Brown Sahibs need torture to rule


The following is a statement by the Asian Human Rights Commission to mark the UN International Day in Support of Torture Victims, which falls on June 26, 2010

Two years and five months have passed after the Prime Minister, Dr. Manmohan Singh, promised the nation that India will soon ratify the United Nations Convention against Torture and Other Cruel, Inhuman or Degrading Treatment or Punishment. While nothing is heard about the ratification of the Convention anymore in New Delhi, the Government of India, after protracted discussions in the Union Cabinet has drafted a Bill to criminalise torture. The lack of conceptual clarity and seriousness in approaching the issue is evident in the two-page and 466 worded text of the Bill, which the government proposes as a law to deal with one of the most serious issues plaguing India today.

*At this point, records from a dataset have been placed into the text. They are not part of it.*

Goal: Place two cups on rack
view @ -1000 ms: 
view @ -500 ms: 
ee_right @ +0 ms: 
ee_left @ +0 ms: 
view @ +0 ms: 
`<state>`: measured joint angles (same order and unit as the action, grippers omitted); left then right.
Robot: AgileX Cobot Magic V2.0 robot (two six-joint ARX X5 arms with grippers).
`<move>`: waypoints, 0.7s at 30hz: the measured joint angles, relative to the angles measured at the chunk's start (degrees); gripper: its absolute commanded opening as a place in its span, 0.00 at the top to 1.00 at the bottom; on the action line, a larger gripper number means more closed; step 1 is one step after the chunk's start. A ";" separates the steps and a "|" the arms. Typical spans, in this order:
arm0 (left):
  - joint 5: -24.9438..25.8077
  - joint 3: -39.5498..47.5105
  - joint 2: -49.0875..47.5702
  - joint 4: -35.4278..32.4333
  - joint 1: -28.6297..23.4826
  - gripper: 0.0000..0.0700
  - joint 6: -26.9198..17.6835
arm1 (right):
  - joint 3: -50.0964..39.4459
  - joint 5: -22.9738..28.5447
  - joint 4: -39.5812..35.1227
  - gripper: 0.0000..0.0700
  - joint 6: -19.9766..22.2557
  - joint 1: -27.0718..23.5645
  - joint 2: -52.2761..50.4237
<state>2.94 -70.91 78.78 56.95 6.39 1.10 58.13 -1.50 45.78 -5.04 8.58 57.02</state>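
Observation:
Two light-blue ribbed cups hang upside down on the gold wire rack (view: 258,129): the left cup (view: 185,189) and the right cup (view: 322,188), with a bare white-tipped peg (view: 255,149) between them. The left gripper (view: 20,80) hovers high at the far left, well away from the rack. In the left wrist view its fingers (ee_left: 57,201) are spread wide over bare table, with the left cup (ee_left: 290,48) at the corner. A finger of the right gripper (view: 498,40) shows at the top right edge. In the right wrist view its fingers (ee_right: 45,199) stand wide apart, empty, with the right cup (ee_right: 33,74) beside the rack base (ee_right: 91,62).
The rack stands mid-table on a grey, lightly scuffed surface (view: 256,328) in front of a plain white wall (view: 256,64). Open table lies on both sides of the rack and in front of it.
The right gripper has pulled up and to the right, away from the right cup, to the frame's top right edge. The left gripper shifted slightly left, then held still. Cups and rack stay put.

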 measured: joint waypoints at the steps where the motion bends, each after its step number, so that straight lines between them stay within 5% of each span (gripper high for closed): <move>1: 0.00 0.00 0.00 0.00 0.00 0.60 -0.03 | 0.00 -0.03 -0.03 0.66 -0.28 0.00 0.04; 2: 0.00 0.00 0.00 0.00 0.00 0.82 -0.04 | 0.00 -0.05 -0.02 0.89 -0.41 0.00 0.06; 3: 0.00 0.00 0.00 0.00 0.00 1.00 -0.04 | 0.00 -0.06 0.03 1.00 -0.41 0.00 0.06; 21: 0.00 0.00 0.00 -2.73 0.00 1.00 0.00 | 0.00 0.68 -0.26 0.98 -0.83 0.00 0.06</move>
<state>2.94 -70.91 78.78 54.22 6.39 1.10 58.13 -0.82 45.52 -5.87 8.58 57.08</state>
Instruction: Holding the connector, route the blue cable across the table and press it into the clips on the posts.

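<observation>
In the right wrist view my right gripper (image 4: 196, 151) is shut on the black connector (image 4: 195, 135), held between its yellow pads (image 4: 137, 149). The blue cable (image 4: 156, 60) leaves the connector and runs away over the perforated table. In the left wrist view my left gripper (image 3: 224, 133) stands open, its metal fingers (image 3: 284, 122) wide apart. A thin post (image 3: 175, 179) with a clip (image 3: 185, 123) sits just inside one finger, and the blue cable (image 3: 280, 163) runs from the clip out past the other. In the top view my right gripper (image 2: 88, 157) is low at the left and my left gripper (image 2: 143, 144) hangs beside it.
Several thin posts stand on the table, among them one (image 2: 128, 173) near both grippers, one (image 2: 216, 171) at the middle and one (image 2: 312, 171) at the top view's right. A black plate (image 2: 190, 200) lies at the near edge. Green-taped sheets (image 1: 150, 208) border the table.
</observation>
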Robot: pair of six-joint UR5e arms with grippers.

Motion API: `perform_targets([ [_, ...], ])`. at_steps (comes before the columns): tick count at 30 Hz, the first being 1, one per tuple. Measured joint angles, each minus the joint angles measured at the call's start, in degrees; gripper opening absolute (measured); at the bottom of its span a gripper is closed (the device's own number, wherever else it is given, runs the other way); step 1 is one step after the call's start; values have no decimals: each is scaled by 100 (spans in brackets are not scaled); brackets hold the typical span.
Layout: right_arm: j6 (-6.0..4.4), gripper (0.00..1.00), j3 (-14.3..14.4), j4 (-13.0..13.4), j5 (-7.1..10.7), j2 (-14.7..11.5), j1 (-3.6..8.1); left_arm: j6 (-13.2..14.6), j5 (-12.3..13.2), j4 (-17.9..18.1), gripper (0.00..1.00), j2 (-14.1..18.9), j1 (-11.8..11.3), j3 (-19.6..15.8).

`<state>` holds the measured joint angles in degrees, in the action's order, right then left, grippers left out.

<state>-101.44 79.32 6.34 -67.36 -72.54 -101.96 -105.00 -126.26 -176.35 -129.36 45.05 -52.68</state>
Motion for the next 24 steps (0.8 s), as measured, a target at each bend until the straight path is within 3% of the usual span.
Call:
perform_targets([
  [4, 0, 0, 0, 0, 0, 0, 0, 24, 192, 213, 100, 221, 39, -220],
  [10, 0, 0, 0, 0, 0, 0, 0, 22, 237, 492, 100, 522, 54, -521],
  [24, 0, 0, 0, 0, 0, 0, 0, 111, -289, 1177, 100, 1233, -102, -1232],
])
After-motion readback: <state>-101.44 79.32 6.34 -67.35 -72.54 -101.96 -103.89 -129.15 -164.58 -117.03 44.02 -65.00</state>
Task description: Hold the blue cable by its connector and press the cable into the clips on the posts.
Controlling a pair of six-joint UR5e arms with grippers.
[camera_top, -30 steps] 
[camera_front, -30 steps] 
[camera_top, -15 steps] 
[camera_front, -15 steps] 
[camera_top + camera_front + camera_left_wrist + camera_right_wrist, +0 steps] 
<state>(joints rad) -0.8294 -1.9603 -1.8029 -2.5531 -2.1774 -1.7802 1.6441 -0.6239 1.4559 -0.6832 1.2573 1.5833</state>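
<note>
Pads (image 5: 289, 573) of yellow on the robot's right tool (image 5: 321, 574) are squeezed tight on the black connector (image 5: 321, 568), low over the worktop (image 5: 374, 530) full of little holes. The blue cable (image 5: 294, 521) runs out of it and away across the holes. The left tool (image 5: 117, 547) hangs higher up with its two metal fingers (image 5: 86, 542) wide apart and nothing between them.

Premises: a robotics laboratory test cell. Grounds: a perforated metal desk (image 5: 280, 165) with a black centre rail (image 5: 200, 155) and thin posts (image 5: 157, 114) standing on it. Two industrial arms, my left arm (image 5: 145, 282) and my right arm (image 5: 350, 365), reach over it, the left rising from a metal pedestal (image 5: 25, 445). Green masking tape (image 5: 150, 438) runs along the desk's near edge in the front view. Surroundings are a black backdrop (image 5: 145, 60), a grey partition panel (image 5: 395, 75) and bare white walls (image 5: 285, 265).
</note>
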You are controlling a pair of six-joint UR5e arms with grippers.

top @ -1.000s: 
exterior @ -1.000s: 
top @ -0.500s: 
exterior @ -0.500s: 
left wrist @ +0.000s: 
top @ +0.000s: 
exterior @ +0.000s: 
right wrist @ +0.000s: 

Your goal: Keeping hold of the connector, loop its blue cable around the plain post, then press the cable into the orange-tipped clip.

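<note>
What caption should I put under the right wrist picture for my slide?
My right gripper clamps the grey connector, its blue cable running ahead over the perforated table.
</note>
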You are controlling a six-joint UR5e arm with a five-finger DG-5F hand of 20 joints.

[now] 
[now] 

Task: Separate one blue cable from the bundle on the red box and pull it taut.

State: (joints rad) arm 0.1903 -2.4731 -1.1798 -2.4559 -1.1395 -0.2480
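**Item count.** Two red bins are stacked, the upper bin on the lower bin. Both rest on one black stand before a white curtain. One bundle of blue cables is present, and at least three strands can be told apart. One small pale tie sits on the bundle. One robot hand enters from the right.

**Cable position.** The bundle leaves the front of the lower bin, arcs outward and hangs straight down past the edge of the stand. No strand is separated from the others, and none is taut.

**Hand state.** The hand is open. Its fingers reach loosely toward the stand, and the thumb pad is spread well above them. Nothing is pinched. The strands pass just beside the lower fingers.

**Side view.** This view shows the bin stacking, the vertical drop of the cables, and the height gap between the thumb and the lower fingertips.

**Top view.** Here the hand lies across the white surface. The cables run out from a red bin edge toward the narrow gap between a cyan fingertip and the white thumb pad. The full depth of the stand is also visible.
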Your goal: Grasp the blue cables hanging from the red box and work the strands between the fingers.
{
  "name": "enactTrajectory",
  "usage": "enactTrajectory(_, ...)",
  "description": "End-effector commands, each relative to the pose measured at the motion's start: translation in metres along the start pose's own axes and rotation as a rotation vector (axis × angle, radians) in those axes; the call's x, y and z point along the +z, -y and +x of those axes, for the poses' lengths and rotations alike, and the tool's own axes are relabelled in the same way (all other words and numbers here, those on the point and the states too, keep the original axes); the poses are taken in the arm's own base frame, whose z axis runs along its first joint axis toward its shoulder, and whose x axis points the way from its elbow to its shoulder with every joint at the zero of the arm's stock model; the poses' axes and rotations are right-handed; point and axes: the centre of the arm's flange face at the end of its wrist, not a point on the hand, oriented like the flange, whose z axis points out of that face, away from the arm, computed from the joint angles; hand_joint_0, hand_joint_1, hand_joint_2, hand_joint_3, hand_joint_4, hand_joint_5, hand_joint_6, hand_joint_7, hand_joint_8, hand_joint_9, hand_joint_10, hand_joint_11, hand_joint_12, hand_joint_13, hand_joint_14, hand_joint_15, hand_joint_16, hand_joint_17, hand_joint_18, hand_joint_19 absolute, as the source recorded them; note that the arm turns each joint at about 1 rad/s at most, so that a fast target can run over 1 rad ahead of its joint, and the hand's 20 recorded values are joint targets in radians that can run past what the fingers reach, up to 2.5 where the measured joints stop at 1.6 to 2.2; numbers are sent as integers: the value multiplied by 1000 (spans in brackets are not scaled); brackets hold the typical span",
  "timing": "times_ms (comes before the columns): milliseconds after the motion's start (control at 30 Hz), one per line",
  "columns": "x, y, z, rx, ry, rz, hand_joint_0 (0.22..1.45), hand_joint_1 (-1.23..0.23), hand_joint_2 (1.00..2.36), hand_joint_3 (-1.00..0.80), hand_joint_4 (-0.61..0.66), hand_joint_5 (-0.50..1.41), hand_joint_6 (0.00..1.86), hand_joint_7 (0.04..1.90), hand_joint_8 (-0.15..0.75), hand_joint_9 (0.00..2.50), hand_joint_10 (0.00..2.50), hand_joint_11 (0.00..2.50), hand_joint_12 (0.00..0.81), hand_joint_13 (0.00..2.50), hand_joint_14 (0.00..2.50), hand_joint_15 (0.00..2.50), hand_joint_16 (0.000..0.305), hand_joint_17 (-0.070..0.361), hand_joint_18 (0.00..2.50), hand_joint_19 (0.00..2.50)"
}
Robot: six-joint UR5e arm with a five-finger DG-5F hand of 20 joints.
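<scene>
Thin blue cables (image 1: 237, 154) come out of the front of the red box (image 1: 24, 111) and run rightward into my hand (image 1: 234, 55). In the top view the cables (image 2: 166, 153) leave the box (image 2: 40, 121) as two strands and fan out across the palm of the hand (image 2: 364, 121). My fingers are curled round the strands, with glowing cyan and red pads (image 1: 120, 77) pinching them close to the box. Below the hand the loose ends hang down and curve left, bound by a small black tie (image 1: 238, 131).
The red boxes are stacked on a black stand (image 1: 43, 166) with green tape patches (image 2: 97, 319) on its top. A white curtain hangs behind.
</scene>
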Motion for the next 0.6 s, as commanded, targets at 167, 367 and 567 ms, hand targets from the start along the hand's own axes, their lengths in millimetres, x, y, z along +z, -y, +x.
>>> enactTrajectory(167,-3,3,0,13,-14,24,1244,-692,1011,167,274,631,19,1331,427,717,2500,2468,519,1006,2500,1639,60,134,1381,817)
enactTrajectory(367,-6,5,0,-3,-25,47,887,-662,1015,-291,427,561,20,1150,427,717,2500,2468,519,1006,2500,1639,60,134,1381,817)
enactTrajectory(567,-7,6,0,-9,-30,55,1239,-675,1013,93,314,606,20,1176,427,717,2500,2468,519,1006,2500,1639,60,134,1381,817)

June 26 is the International Day against torture. Torture is one of the most heinous crimes conceivable against humanity and is condemned world over. Marking the day, the Asian Human Rights Commission (AHRC) has drafted a model law entitled 'Torture and Custodial Death (Prohibition) Act, 2010' for the consideration of Government of India to be debated and enacted as a law against torture and custodial death. The AHRC has sent the model law to all parliamentarians in the country and other civil society organisations for their knowledge and consideration.


The AHRC's model law attempts to address not only the defects in the Bill proposed by the government, but also provides a comprehensive legal framework to criminalise torture and custodial death, and for the effective investigations and prosecutions of the crime. The law is drafted bearing in mind the consistent and widespread patterns of torture and custodial deaths reported from the country over the past ten years; the nature and the mindset of the perpetrators; and the legislative and procedural impediments existing in the current legal framework of the country that makes it impossible an independent investigation and successful prosecution of the crime.

While the Bill proposed by the government was debated by the Union Cabinet in 2008, one of the objections raised by the ministers for enacting a comprehensive law against torture was that such a law, if enacted, will discourage the law enforcement agencies. The ministers argued that criminalizing torture will pose an obstruction to law enforcement, particularly in the context of the state agencies fighting Naxalism and other violent insurgent movements.

Such parochial view against criminalizing torture only suggests the paucity of knowledge of the Indian legislators and further the colonial mindset of India's elite. There is not a single country in the world that has effectively prevented crime or succeeded in containing armed insurgency by the sheer use of force and allowing the state agencies to engage in torture. On the contrary, polices followed by countries like Iran, Israel and Burma that allow systematic use of torture upon suspects on various excuses are criticised worldwide. India has little excuse as of now, for not being included in this list.

The outlook of condoning torture illuminates the drastic changes required in the policing policy in India. The Indian Police Act, 1861, by all means a colonial law, and its existing state law variants like the Kerala Police Act, 1960 are legislations that need to be scrapped and rewritten with a view to enable a legislative framework suitable for the police to function within a democratic setup.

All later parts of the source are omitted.